German business and individuals were under constant scrutiny. The Alhambra Café, Schruth’s Beaufort Arms Hotel and Mrs Carlshausen’s Wine Saloon in Beaufort St Perth, Western Australia were under surveillance. It was reported that the wine saloon was ‘frequented by a number of Alien Enemies and Naturalized Aliens amongst are a large percentage who are disloyal’.

A Health Inspector in Geraldton, Western Australia claimed in a memo that there was a fleet of sea going yachts owned by Germans that appeared to be on fishing trips and often disappeared for weeks and were capable of carrying wireless equipment.

‘British’ trade unions, business and the Western Australian State Government took advantage of the situation. Reports by informers were never ending and suspicion was everywhere. Austrian, Croatian and Italian miners were sacked and run out of town in the Kalgoorlie Mines on demands from the mining trade unions.

The New Guard conservatives saw the war as an opportunity to get at their old rivals the Communists and maintain the ‘Britishness’ of Australia through the War Precautions Act of 1914. Business leaders had Communist Party members listed as unpatriotic enemy sympathisers and interned with the assistance of compliant State and Commonwealth Governments. The communists had opposed the war and nationalism maintaining that workers would kill other workers in the interest of capitalism, which largely proved to be correct.

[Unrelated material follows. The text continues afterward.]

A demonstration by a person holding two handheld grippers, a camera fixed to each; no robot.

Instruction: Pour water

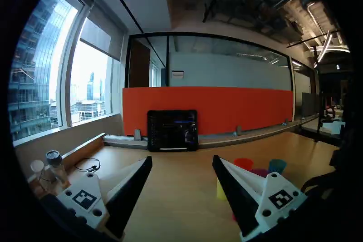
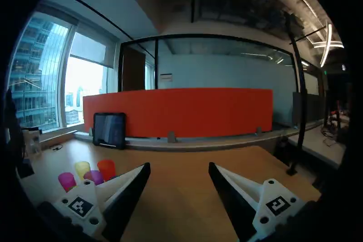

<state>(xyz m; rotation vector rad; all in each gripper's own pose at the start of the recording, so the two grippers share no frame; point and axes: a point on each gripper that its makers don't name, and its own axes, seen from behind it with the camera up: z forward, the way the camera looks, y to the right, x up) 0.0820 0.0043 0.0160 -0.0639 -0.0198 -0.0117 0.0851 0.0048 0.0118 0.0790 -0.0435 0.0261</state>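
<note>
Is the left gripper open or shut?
Open. In the left gripper view the left gripper has its fingers wide apart, with wooden desk between them; nothing is held.

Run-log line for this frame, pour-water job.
phase: pre-grasp | left gripper: jaws open, empty | right gripper: jaws open, empty | coloured plastic cups: clustered on wooden desk | clear capped bottles: at desk edge, untouched

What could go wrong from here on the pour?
The left gripper and right gripper are open and empty. The cups stand bunched together, so closing on one may tip its neighbours. The bottles sit near a loose cable, which a reach could snag. A spill might run toward the propped tablet.
</note>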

For home front Australia the Great War became a blur of the many themes that had dominated nineteenth century Australian life- the working mans paradise vs. free trade and capitalism, the aspiration of a British Australia and a undying loyalty to the concept of the British Empire. However for German Australia it meant sustained scrutiny, suspicion and persecution that eventually erased nearly all traces of the Australian- German community from the cultural landscape in a hysteric ethnic purge. Many families continued to Anglicise their names. At Temora there is evidence of at least one local ‘German’ family changing their name by deed poll. Many other families clandestinely changed the spelling of their names.

What remains are places and objects whose heritage is nearly forgotten. Many families are aware of a German presence in their history, but the stigma of World War One and Two has erased almost all traces of it from many families’ and community memory.